Il eût été impossible de traiter de la question de la classification nominale en laissant de côté le problème essentiel que constituent les classificateurs d'un côté, et les langues à classe d'un autre. Dans son article intitulé "Typologie des systèmes de classification nominale", Colette Grinevald tente de brosser une vue d'ensemble du problème. Elle distingue tout d'abord rapidement trois types d'organisations: les langues à classes (comme les langues bantoues). Celles-ci se caractérisent par des marques d'accord nombreuses et contraignantes. A cela s'opposent les langues à classificateurs comme le chinois, lesquelles exigent que toute notion nominale soit associée à un classificateur. A cela s'opposent enfin les langues qui, comme le français et l'anglais, peuvent présenter des "termes de classe" qui ressemblent aux classificateurs sans en avoir ni la systématicité ni, en fait, la fonction. Revenant ensuite en détail sur les classificateurs, elle montre que ceux-ci se répartissent en trois classes principales et que chacune présente des affinités marquées avec certains traits sémantiques. Cette répartition, malgré tout invite au parallèle entre classificateurs du chinois et l'emploi d'un terme tel que "coup" dans "coup de main, de pied, de gnole, etc." en français. Reste alors à déterminer à quelles conditions un nom commun peut devenir classificateur dans une langue qui n'en comporte pas. C'est l'objet de l'article de Céline Benninger. L'auteur montre qu'un terme ne peut devenir classificateur que si un nombre de ses traits peuvent être désactivés et s'il peut mettre son sens au profit de la caratérisation de la configuration spatiale du référent qu'il permet de construire. Dans "chapelet de saucisses", "chapelet" caractérise par métaphore la configuration spatiale d'ensemble, tout comme le lien que chaque saucisse entretient avec celle qui la précède et celle qui la suit.

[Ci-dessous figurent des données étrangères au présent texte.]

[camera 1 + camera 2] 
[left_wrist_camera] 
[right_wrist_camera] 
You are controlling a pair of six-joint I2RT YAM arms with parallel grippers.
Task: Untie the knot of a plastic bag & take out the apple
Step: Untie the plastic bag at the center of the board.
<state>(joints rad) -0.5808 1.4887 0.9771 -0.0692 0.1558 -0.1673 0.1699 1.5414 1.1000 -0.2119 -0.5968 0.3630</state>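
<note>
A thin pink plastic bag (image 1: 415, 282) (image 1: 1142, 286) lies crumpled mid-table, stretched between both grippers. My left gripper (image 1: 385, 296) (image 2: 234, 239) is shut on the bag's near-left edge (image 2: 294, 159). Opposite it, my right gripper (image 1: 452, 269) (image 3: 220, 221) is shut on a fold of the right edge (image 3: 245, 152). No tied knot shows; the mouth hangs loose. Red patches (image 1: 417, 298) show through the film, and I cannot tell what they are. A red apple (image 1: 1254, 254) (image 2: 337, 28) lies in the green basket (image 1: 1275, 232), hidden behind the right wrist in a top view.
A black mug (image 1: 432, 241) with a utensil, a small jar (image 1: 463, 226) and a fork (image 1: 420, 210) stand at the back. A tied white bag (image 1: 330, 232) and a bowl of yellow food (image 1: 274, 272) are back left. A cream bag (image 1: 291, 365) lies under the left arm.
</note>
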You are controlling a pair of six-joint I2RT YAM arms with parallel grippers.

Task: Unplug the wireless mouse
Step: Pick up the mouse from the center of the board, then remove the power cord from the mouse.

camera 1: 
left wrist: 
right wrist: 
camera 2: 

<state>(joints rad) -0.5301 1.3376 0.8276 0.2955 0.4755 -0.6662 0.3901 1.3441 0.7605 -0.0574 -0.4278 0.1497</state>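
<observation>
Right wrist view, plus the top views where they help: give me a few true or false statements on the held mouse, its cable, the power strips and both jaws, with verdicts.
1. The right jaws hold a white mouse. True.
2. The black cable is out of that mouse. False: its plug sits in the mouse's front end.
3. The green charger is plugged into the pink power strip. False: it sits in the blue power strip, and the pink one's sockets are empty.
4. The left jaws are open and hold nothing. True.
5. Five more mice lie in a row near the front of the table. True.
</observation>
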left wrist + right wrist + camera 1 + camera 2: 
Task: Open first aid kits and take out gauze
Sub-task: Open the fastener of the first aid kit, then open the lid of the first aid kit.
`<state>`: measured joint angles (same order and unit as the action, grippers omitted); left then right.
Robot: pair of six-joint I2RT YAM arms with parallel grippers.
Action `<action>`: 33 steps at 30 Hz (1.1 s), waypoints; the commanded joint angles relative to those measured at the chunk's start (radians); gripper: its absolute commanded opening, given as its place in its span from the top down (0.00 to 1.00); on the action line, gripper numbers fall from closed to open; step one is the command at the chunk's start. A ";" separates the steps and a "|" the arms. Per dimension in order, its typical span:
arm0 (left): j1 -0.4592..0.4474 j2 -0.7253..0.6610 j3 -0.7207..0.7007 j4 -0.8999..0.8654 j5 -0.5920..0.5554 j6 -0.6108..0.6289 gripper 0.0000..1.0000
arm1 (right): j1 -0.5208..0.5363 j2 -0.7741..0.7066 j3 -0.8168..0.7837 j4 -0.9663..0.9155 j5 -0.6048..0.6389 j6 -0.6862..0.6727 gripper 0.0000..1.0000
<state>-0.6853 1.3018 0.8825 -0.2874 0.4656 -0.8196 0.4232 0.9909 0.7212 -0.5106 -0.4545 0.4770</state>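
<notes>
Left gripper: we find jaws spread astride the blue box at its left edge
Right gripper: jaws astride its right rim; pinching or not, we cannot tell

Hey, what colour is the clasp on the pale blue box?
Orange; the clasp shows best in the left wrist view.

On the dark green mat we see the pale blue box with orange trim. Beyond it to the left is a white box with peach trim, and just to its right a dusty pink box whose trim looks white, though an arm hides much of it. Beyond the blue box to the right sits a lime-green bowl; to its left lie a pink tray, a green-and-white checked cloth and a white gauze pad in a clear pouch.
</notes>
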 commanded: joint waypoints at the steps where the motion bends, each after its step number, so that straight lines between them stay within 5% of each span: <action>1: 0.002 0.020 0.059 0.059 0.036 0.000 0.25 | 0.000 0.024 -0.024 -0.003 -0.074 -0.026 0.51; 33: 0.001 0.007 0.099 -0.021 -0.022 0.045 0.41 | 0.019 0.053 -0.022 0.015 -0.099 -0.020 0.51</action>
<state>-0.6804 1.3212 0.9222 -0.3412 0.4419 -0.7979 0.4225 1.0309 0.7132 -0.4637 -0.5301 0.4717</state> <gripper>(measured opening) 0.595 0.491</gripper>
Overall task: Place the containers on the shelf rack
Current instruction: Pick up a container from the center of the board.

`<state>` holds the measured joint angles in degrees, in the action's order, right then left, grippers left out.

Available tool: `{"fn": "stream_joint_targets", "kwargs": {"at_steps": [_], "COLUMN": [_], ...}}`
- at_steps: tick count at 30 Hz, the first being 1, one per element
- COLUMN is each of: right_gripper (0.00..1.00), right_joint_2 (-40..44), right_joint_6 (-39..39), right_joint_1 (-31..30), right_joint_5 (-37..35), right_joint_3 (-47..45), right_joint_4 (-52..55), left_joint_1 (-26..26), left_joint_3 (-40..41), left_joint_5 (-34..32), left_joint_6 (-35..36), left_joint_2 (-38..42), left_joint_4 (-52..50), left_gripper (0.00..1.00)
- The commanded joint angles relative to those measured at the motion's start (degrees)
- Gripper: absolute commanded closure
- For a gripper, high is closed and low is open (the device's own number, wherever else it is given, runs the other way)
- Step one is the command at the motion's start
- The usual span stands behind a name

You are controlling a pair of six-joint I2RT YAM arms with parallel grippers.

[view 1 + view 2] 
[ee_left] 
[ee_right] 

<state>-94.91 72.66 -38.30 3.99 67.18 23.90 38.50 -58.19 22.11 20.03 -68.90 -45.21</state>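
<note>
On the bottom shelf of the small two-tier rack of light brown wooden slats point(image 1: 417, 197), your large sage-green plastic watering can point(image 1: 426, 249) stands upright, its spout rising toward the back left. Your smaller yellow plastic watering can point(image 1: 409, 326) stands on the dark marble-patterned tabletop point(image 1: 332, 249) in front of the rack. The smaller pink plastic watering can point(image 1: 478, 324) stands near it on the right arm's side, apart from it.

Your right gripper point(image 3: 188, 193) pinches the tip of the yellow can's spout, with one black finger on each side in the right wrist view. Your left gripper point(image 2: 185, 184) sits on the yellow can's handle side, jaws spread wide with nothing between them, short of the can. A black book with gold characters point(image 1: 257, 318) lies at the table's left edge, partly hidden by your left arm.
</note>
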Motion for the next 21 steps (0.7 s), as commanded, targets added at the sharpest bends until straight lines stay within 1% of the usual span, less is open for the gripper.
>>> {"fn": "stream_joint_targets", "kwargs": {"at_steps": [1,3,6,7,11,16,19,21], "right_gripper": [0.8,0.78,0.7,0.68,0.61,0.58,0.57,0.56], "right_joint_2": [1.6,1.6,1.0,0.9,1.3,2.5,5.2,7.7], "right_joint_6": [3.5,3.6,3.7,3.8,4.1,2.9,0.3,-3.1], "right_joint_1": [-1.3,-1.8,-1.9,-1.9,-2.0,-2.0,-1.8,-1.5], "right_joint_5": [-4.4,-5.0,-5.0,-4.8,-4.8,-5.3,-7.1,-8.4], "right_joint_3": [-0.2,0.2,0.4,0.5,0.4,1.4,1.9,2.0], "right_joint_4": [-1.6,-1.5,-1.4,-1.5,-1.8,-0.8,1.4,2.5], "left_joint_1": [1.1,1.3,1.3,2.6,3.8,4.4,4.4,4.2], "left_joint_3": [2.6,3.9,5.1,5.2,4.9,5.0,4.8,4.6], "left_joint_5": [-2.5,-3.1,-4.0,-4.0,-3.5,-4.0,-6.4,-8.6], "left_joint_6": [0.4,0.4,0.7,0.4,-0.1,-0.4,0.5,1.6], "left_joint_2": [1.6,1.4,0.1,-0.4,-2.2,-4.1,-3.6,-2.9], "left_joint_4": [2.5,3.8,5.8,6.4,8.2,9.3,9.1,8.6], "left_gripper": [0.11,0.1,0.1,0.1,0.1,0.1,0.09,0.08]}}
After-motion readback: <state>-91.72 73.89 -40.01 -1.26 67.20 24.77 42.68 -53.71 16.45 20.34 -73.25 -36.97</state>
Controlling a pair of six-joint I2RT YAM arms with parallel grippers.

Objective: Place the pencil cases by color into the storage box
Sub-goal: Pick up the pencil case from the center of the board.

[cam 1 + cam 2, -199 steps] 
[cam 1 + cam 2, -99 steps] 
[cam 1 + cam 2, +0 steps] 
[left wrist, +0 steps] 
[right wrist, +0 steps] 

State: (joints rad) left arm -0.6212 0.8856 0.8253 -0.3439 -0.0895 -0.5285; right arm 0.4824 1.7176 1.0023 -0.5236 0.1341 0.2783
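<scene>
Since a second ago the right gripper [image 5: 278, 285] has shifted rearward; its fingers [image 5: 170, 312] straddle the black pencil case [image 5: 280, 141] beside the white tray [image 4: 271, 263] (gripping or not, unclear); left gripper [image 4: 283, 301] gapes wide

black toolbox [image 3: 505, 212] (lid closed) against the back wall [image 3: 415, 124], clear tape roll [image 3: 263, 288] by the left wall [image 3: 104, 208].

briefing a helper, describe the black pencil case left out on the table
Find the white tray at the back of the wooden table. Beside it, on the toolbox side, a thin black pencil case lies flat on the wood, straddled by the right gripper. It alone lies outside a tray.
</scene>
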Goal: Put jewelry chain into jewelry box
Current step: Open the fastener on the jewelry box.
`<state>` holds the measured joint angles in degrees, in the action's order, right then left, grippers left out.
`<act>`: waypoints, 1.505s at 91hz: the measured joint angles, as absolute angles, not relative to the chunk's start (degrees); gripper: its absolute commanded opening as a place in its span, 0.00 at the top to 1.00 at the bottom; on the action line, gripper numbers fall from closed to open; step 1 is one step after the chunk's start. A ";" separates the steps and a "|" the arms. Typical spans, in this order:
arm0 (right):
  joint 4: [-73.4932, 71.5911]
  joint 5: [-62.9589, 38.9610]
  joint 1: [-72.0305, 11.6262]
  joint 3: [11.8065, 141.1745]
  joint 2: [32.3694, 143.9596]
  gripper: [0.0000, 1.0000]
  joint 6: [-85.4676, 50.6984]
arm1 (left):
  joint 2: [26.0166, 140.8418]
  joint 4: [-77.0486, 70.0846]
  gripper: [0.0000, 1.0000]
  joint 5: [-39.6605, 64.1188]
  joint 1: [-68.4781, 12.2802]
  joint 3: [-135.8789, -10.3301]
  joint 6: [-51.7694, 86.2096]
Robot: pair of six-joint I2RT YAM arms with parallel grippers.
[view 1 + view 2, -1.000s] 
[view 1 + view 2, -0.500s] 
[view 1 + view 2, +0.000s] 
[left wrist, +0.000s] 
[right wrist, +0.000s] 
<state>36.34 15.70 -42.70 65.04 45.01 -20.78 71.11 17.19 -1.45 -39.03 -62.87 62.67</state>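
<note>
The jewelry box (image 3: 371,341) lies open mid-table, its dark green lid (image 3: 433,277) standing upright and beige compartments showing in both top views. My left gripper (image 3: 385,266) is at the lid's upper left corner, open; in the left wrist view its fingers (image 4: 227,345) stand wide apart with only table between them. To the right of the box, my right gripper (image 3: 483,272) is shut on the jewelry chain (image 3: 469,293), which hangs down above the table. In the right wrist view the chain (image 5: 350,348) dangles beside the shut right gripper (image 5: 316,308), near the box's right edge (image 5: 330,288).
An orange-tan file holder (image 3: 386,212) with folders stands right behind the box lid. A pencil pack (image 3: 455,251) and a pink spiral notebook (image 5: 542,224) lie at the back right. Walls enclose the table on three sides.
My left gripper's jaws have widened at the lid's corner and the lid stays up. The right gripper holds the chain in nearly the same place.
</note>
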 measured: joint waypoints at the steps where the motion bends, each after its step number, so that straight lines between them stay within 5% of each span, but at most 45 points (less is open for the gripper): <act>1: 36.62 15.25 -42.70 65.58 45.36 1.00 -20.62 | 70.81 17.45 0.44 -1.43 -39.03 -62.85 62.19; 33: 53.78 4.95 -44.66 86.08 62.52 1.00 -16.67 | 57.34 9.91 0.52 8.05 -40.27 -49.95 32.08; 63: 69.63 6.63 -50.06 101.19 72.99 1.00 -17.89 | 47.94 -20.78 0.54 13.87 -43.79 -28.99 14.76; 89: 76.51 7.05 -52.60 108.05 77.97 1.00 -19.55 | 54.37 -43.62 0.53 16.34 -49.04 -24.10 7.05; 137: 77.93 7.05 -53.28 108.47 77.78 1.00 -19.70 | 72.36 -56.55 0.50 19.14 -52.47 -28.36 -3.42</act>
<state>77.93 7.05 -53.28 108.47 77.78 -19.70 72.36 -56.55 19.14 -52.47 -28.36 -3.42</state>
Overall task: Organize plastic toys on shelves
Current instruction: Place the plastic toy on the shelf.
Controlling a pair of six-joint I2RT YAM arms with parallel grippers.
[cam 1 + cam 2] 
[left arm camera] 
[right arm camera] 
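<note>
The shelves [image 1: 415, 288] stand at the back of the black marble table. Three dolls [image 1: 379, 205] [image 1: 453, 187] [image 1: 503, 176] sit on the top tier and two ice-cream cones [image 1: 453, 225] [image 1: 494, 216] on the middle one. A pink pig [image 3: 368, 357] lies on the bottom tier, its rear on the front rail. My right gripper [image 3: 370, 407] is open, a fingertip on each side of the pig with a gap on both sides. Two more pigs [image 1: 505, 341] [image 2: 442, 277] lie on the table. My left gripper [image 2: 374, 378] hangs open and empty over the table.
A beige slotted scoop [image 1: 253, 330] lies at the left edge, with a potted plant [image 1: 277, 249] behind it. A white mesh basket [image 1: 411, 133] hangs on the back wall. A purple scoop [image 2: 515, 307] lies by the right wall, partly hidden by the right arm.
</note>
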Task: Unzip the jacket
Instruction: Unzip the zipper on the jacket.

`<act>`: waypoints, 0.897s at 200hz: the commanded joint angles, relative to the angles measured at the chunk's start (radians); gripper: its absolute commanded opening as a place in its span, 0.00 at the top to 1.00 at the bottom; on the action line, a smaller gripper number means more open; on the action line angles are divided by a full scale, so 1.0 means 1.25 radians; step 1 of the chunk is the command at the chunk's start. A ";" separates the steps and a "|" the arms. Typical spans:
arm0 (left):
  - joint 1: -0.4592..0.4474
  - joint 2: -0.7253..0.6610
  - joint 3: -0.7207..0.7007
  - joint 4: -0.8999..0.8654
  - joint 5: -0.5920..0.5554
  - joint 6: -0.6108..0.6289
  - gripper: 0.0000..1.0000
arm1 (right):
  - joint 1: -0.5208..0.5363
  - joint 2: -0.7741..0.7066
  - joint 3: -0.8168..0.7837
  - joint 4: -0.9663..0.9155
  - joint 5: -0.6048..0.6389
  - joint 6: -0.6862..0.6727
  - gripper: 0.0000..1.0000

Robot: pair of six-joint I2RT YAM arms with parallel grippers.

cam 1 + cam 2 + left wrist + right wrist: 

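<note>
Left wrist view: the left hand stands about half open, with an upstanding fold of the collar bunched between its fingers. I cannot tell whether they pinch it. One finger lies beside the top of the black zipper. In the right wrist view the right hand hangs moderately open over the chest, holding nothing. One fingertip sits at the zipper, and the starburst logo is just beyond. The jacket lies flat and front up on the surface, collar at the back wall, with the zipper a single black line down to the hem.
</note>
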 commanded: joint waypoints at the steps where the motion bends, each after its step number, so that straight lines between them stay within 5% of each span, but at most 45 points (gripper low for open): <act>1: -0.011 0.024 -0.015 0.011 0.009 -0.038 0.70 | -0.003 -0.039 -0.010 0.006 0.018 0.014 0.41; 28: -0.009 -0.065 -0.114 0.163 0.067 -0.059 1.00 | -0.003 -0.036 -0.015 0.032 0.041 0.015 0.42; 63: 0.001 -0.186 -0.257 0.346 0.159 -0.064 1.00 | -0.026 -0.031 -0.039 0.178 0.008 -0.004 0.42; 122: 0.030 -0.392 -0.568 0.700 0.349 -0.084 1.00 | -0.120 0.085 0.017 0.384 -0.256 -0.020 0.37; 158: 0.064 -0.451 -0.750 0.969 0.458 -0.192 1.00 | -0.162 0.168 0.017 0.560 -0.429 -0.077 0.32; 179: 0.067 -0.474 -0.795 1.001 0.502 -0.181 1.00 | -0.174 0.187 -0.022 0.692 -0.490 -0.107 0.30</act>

Maintenant, dans une langue à classificateurs, un classificateur permet-il effectivement un travail de classement, ou n'est-il qu'un préalable de discrétisation nécessaire à un dénombrement ultérieur? C'est l'objet de la réflexion de Thekla Wiebusch dans "Classificateurs et clés: leur rôles respectifs dans l'organisation du sens". En se fondant sur plusieurs exemples précis, dont celui des vêtements, l'auteur rejette l'idée que les classificateurs pourraient correspondre à une fonction catégorisante : une même classe d'objets recourt à des classificateurs différents, sans qu'on puisse y retrouver de critère satisfaisant permettant de construire des sous-classes. Il y a pire : un même classificateur, celui qui signifie "long" par exemple, s'applique indifféremment au pantalon et au short. De sorte que le le classificateur ne catégorise pas les objets. Reste, évidemment, qu'il appréhende les référents d'une certaine façon. Thekla Wiebusch dégage en fait trois polarités: certains classificateurs saisissent l'objet par sa nature ou sa fonction, d'autre par l'une de ses qualités (forme, consistance, taille), d'autres enfin par son mode d'organisation (et distinguent alors entre objet simple et composite, objet complet et objet constituant une partie d'un tout organique). Mais s'agissant de la catégorisation véritable, c'est du côté du système des clés graphiques qu'il faut chercher. Ces signes utilisés par les lexicographes pour classer les mots dans les dictionnaires sont, cette fois, le reflet véritable des catégories essentielles de la culture chinoise.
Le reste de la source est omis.